The program appears simple to use – a few clicks and you should be on the way to creating the recovery partition. But it’s actually a bit more complicated than that. First, you’ll need the Windows Automated Installation Kit installed on your PC – a link is provided, but it’s one of many hurdles to jump through.
You’ll also need enough free space on your primary drive for the recovery partition to squeeze into. In this initial release, AOMEI OneKey Recovery only works with your primary drive, you’ll either need to clean out your Windows drive and move data to another partition to free up the required amount of space, or investigate a more conventional drive-imaging tool such as Macrium Reflect.

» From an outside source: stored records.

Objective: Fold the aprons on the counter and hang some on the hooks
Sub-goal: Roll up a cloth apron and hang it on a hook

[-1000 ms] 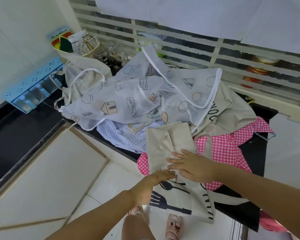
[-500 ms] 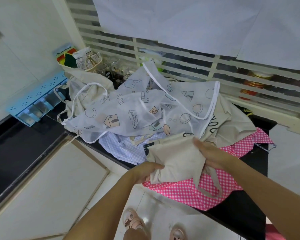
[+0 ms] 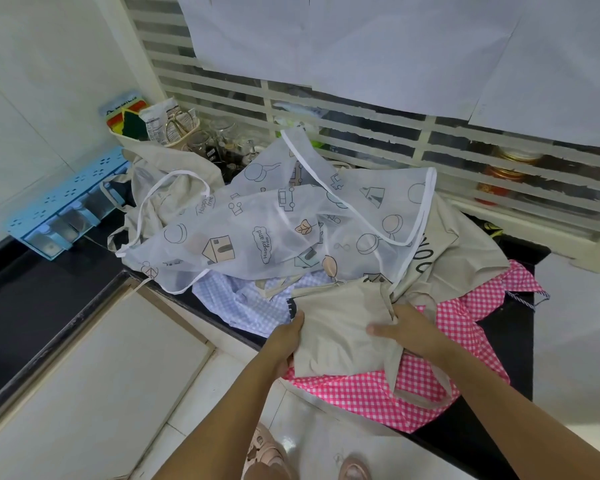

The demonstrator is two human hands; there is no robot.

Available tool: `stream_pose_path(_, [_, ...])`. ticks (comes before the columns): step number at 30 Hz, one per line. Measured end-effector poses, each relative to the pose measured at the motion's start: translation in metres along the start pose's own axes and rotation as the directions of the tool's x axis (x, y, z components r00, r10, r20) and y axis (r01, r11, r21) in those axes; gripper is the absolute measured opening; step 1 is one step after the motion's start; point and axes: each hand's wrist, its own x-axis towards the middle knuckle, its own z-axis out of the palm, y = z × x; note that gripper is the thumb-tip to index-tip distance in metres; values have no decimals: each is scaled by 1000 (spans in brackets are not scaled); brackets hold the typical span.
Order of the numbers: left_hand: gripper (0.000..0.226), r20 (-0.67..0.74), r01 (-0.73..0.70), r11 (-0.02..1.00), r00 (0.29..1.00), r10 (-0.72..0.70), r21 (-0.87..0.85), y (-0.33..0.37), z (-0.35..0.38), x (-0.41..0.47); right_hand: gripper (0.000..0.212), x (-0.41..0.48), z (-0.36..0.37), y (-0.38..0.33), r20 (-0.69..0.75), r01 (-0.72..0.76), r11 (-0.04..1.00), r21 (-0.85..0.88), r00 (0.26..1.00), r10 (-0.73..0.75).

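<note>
The folded beige cotton apron (image 3: 340,327) sits low in the middle of the frame, held as a flat packet just above the heap at the near edge of the black stone table (image 3: 506,341). The left hand (image 3: 286,336) grips its left edge, curled round from below. The right hand (image 3: 406,329) clamps the right edge with the thumb laid across the top. I'd say that two-sided grip is there to keep the layers from sliding apart while the packet is squared up or set down. Its long beige strap (image 3: 423,400) hangs loose in a loop over the pink-and-white gingham apron (image 3: 361,389) beneath, not yet tucked in. Just above and to the left, a crumpled blue-and-white checked apron (image 3: 239,299) spills over the table's front edge. Across the centre lies a translucent white apron printed with little houses and leaves (image 3: 274,233), with another beige apron with black lettering (image 3: 465,251) to the right. A further beige cloth (image 3: 174,174) is bunched at the upper left by a pale blue plastic spice rack (image 3: 59,216). The fingers of both hands are hidden by the packet, so how many folds it holds is anyone's guess. The lettering is cut off by the sheer apron. No hooks show anywhere in view.
</note>
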Motion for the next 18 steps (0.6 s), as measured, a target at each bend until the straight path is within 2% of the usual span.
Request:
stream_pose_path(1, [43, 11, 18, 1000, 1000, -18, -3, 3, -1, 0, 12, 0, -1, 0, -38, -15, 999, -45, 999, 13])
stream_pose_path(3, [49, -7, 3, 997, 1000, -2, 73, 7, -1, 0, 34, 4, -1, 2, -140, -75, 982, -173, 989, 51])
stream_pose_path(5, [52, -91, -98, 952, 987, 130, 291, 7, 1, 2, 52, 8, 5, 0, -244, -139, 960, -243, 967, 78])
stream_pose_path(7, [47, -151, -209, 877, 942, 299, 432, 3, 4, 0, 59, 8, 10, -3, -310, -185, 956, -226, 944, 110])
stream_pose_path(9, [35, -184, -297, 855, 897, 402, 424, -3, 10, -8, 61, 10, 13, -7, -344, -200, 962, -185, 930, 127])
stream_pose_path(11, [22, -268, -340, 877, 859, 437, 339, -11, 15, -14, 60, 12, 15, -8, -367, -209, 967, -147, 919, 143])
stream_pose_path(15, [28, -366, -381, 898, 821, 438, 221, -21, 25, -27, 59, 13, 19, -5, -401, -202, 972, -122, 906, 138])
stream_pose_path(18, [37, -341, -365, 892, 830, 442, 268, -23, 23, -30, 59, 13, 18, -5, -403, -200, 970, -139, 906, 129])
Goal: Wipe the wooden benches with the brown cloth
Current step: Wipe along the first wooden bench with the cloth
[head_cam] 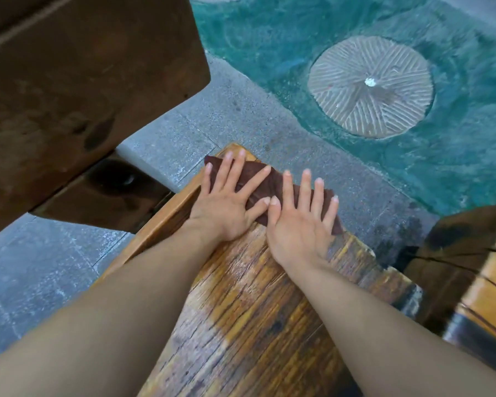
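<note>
Two bare forearms reaching in from the bottom edge, running up and over a wooden bench [255, 310] with streaky orange-brown grain. Wet sheen on the planks near the wrists, duller grey patch lower left on the same top. Left hand [226, 207] pressed flat, palm down, fingers [235, 170] fanned wide, gripping nothing, simply lying on a brown cloth [269, 187]. Right hand [301, 224] just beside it, also flat and palm down, fingers spread wide across the same cloth, thumb tips of both hands almost touching. Cloth stretched as a long dark strip across the far end of the bench, slanting from upper left to lower right, one corner poking out past the left fingertips, the other end showing beyond the right little finger at the bench's right edge. Off to the right, a second bench [476, 276], darker, with a crack across its end, close to the first but apart from it. Upper left, a big dark brown wooden slab [83, 81] overhead of the floor, blurred, kind of furniture hard to tell. Below everything, grey speckled paving [184, 124]. Farther out, teal flooring [312, 30] with a round grooved stone disc [370, 87] set into it, well apart from the hands.
</note>
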`<state>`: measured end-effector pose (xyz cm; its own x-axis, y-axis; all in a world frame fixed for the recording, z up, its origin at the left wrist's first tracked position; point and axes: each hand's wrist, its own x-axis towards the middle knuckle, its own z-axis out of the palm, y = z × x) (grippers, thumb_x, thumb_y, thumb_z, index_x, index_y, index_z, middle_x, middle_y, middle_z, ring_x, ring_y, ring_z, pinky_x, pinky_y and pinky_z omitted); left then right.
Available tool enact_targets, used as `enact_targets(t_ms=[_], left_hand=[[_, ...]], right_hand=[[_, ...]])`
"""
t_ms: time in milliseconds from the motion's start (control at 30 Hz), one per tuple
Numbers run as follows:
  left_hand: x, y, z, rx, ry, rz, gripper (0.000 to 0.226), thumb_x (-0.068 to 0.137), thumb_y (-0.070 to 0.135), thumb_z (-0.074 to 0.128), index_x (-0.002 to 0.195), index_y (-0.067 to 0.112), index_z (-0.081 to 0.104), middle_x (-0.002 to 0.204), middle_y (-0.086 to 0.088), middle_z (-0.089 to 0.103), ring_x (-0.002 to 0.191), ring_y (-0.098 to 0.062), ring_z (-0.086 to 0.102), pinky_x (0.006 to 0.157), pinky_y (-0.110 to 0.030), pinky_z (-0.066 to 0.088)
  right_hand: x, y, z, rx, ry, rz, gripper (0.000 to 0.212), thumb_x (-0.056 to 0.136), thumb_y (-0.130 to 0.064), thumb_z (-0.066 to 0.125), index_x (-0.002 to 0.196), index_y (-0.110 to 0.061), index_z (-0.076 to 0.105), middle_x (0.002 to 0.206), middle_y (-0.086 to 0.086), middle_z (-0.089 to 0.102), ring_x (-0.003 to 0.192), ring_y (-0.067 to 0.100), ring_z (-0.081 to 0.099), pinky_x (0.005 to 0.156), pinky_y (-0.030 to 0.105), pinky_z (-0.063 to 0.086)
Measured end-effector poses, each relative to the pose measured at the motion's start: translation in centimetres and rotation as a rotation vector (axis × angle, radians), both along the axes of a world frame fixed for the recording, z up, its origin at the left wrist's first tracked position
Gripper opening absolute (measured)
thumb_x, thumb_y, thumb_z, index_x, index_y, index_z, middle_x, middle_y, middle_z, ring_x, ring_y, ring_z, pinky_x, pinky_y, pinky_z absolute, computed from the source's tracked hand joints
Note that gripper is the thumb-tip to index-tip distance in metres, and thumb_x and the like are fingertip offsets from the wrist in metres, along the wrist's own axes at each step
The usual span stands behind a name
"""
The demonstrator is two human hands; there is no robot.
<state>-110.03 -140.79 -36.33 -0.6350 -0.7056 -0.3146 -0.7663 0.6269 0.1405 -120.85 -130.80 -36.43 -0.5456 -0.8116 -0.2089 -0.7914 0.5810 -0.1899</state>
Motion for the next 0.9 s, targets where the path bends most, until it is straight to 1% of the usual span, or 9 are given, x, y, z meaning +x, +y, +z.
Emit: enact_targets(t_ms=[100, 267, 400, 533, 600, 667, 733, 833, 900], left_hand=[[-0.6, -1.1, -0.1, 0.007, 0.012, 0.022, 0.059, 0.090, 0.069, 0.014, 0.140, 0.057, -0.014, 0.156, 0.002, -0.028, 0.139, -0.014, -0.033, 0.111, -0.047, -0.019], [-0.9, 1.8, -0.2, 0.030, 0.086, 0.131, 0.054, 0.094, 0.061, 0.014, 0.138, 0.054, -0.017, 0.158, -0.002, -0.024, 0.135, -0.010, -0.038, 0.110, -0.047, -0.021], [-1.6, 5.6, -0.4, 0.049, 0.141, 0.148, 0.057, 0.089, 0.063, 0.013, 0.139, 0.053, -0.013, 0.158, -0.002, -0.023, 0.139, -0.012, -0.033, 0.111, -0.044, -0.019], [-1.6, 10.0, 0.0, 0.026, 0.143, 0.023, 0.057, 0.091, 0.067, 0.009, 0.141, 0.051, -0.013, 0.157, -0.001, -0.022, 0.138, -0.014, -0.033, 0.110, -0.040, -0.021], [-1.8, 12.6, 0.5, 0.045, 0.150, -0.009, 0.057, 0.094, 0.063, 0.016, 0.145, 0.047, -0.004, 0.160, -0.007, -0.010, 0.145, -0.020, -0.020, 0.114, -0.045, -0.013], [-1.5, 15.6, 1.4, 0.007, 0.183, -0.020, 0.054, 0.097, 0.053, 0.035, 0.148, 0.037, 0.026, 0.158, -0.014, 0.019, 0.147, -0.029, 0.011, 0.115, -0.051, 0.011], [-1.1, 18.6, 2.2, -0.066, 0.232, -0.020, 0.048, 0.092, 0.042, 0.057, 0.136, 0.026, 0.052, 0.144, -0.017, 0.045, 0.134, -0.034, 0.040, 0.104, -0.053, 0.036], [0.3, 22.3, 3.0, -0.025, 0.234, -0.007, 0.047, 0.083, 0.034, 0.071, 0.127, 0.018, 0.061, 0.129, -0.017, 0.057, 0.119, -0.035, 0.053, 0.091, -0.048, 0.047], [1.7, 24.1, 3.6, 0.049, 0.194, -0.012, 0.046, 0.088, 0.034, 0.065, 0.130, 0.018, 0.058, 0.130, -0.013, 0.055, 0.121, -0.031, 0.050, 0.095, -0.043, 0.045]], right_hand=[[-0.8, -1.1, 0.0, 0.000, -0.031, 0.001, 0.056, 0.099, -0.046, 0.015, 0.152, -0.032, 0.005, 0.162, 0.003, 0.005, 0.146, 0.027, 0.006, 0.115, 0.053, 0.001], [-1.6, 0.2, 0.6, -0.019, -0.089, 0.087, 0.054, 0.100, -0.046, 0.014, 0.152, -0.032, 0.007, 0.161, 0.001, 0.012, 0.144, 0.028, 0.014, 0.114, 0.050, 0.012], [-2.6, 3.6, 0.8, -0.022, -0.076, 0.089, 0.052, 0.101, -0.045, 0.019, 0.152, -0.034, 0.014, 0.160, 0.001, 0.015, 0.145, 0.027, 0.016, 0.115, 0.049, 0.011], [-2.6, 9.2, 1.2, -0.038, -0.042, 0.053, 0.052, 0.101, -0.042, 0.028, 0.150, -0.028, 0.024, 0.159, 0.002, 0.019, 0.146, 0.027, 0.013, 0.118, 0.048, 0.005], [-2.1, 11.9, 1.5, -0.046, -0.043, 0.018, 0.050, 0.100, -0.039, 0.029, 0.149, -0.026, 0.029, 0.158, 0.002, 0.022, 0.146, 0.026, 0.014, 0.118, 0.047, 0.006], [-1.1, 14.6, 2.0, -0.048, -0.042, -0.019, 0.051, 0.099, -0.038, 0.028, 0.147, -0.023, 0.035, 0.156, 0.002, 0.027, 0.145, 0.026, 0.019, 0.117, 0.047, 0.011], [0.1, 17.4, 2.4, -0.073, -0.064, -0.048, 0.048, 0.100, -0.033, 0.033, 0.145, -0.020, 0.038, 0.155, 0.002, 0.030, 0.145, 0.025, 0.018, 0.117, 0.045, 0.010], [2.4, 20.8, 2.4, -0.062, -0.179, -0.085, 0.048, 0.102, -0.028, 0.033, 0.150, -0.019, 0.028, 0.159, -0.002, 0.013, 0.146, 0.019, -0.006, 0.117, 0.038, -0.005], [4.0, 22.5, 2.7, -0.039, -0.235, -0.096, 0.050, 0.103, -0.024, 0.029, 0.152, -0.020, 0.019, 0.159, -0.007, -0.002, 0.142, 0.016, -0.023, 0.116, 0.034, -0.013]])
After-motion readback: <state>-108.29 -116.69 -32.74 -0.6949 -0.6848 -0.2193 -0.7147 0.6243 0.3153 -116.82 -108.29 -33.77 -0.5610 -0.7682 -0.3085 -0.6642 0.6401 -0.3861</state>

Once the backup has been created, you’ll be able to recover your system via the AOMEI recovery environment by pressing [A] on startup. Then it’s just a case of restoring your computer to the state it was in when you took the backup.
Everything works as it should – the app is careful to check the state of your disk’s health before it attempts to back it up – but it feels a little clunky in places, particularly the requirement for the Windows Automated Installation Kit, which is a hefty additional download (1.7GB) and requires burning to disc. However, OneKey Recovery does at least do the job it’s designed to do – eventually…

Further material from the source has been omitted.